-- What you will do --
Repeat only the stretch of lines below that runs from the line with "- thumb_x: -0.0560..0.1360" through the line with "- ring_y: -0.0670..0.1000", unaltered.

-- Information shown --
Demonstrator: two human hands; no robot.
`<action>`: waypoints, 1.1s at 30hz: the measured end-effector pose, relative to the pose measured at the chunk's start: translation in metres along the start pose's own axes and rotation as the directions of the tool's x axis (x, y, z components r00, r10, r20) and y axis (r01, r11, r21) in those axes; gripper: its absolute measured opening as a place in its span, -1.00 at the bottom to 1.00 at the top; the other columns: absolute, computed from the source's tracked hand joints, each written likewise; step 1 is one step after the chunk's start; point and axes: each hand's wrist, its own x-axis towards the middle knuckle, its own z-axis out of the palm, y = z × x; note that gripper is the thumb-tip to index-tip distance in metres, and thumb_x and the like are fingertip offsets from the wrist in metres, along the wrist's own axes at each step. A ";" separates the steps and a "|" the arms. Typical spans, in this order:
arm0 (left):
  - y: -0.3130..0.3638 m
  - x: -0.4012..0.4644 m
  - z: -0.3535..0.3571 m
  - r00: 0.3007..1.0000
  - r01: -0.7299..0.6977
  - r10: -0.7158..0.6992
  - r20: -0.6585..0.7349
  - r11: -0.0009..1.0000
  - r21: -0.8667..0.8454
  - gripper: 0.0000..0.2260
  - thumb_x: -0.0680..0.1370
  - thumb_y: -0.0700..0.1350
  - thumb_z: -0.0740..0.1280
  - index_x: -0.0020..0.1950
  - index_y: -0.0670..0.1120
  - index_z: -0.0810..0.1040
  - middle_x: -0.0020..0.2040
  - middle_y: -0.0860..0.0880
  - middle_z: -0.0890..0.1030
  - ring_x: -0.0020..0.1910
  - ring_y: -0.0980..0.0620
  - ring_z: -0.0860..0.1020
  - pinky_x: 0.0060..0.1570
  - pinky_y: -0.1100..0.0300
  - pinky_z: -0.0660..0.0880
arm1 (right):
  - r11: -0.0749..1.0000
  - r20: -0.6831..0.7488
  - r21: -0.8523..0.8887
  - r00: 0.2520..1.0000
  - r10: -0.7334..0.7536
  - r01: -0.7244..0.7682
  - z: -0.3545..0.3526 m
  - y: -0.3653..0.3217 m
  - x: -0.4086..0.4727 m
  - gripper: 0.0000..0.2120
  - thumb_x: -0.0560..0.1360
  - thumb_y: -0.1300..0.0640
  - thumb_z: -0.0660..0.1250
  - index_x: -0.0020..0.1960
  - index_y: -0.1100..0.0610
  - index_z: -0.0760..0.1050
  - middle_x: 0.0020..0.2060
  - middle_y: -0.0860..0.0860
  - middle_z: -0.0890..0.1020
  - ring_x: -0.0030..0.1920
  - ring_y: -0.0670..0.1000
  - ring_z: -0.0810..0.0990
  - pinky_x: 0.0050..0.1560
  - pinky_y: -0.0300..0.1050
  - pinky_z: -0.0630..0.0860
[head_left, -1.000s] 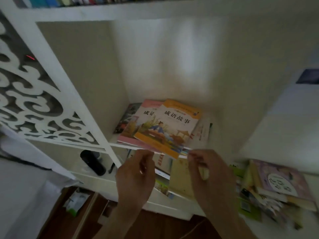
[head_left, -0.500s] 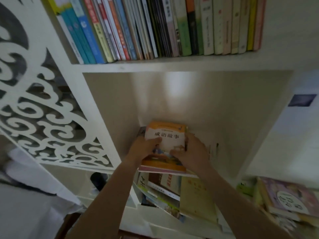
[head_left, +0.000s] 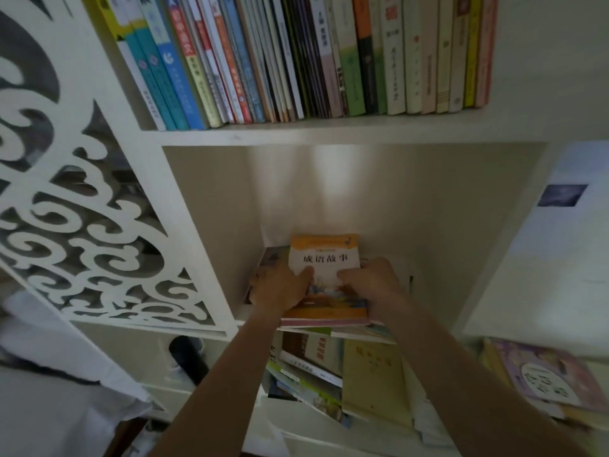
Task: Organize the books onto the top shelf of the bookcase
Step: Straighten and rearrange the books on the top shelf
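A small stack of flat books lies in the middle compartment of the white bookcase (head_left: 329,135). Its top book is orange and white with a picture cover (head_left: 324,255). My left hand (head_left: 281,288) grips the stack's left side, thumb on the cover. My right hand (head_left: 372,285) grips the right side the same way. Above, the top shelf holds a full row of upright books (head_left: 296,57) with spines facing out. More books (head_left: 270,258) lie under and beside the held stack, mostly hidden by my hands.
A carved white fretwork panel (head_left: 82,225) stands at the left. The compartment below holds leaning books (head_left: 372,374) and a dark bottle-like object (head_left: 188,357). A pile of books with a purple cover (head_left: 540,380) lies at the lower right.
My hands went from below the shelf edge up onto the stack and closed on both sides of it. The stack is squared up, and the view tilted upward, revealing the top shelf.
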 end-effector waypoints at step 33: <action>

-- Expected answer --
  - thumb_x: -0.0560..0.1360
  - thumb_y: -0.1300..0.0640
  - thumb_z: -0.0660..0.1250
  - index_x: -0.0020..0.1960
  - index_y: -0.1100..0.0610
  - index_z: -0.0760..0.1050
  - middle_x: 0.0020..0.2060
  - middle_y: -0.0860..0.0860
  - middle_z: -0.0890..0.1020
  - ring_x: -0.0030..0.1920
  - ring_y: -0.0670..0.1000

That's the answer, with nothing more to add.